# Directions
Could you print exactly the lines of the listing below, starting at the line that has "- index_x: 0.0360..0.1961" and ending at the line that has "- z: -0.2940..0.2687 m", and only those lines?

# Given material
********************
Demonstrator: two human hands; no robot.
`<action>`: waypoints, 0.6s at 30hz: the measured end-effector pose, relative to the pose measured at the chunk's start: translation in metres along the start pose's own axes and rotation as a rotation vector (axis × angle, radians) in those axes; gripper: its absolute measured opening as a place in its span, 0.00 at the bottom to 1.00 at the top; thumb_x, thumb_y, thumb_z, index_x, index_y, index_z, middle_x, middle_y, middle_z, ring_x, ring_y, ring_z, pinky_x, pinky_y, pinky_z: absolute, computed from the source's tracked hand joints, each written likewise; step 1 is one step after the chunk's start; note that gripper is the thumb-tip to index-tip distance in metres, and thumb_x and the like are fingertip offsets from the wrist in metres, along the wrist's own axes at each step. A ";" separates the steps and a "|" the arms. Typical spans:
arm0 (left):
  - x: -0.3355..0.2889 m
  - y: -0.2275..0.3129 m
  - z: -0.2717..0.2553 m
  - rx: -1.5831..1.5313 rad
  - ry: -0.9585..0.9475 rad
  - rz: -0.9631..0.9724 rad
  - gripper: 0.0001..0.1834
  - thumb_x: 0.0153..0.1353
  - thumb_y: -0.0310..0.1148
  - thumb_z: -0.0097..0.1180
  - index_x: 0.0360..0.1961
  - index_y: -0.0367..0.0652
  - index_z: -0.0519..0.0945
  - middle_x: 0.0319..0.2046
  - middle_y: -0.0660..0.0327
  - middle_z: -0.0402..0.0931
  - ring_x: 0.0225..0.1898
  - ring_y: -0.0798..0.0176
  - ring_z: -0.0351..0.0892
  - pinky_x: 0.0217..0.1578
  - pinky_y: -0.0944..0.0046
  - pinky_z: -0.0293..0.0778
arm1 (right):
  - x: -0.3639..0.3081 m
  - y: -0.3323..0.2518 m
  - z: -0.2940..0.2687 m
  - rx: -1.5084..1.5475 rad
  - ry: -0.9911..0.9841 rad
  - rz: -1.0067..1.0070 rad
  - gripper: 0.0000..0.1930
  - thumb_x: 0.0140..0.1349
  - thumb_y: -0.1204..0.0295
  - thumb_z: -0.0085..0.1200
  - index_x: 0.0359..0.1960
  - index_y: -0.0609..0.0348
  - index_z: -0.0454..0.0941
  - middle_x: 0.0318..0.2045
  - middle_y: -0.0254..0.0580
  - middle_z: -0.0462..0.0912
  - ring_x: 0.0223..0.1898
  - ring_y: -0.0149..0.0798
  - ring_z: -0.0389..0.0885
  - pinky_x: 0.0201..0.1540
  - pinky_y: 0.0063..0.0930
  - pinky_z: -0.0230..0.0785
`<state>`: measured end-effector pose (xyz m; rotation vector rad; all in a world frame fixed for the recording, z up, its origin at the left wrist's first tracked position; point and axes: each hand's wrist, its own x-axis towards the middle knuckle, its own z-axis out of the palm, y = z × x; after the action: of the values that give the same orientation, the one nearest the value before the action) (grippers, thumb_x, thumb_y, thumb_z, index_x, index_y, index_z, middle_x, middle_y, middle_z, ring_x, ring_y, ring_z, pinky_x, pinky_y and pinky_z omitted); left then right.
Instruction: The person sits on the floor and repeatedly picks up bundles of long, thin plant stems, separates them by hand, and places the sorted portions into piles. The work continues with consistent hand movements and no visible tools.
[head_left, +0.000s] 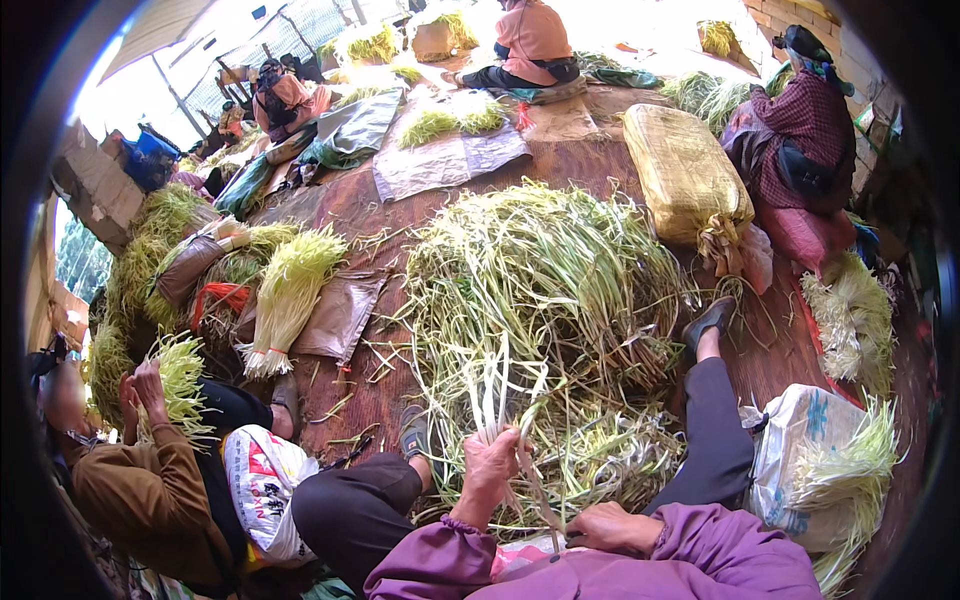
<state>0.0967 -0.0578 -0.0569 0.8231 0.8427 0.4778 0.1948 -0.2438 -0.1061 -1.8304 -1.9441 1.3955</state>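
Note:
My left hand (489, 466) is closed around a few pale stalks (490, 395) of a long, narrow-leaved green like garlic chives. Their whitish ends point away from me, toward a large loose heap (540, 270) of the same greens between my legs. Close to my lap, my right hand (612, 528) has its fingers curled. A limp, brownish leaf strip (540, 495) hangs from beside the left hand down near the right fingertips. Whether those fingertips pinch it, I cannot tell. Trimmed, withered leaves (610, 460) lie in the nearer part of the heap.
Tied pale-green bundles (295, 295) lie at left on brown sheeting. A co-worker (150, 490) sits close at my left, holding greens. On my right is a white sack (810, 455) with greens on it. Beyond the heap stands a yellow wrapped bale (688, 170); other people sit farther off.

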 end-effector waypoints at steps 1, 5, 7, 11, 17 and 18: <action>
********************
# Task solution
  - index_x: 0.0360..0.1961
  - index_y: -0.0367..0.0652
  - index_z: -0.0519..0.0945
  - middle_x: 0.0319..0.2046
  - middle_y: -0.0660..0.0327
  - middle_z: -0.0402..0.0931
  - ring_x: 0.0225..0.1898
  - ring_y: -0.0798..0.0176
  - ring_z: -0.0351..0.0892
  - pinky_x: 0.0217..0.1578
  - pinky_y: -0.0944..0.0046
  - pinky_z: -0.0293..0.0778
arm1 (right):
  - x: -0.3639..0.3081 m
  - y: -0.3323..0.2518 m
  - z: -0.2940..0.2687 m

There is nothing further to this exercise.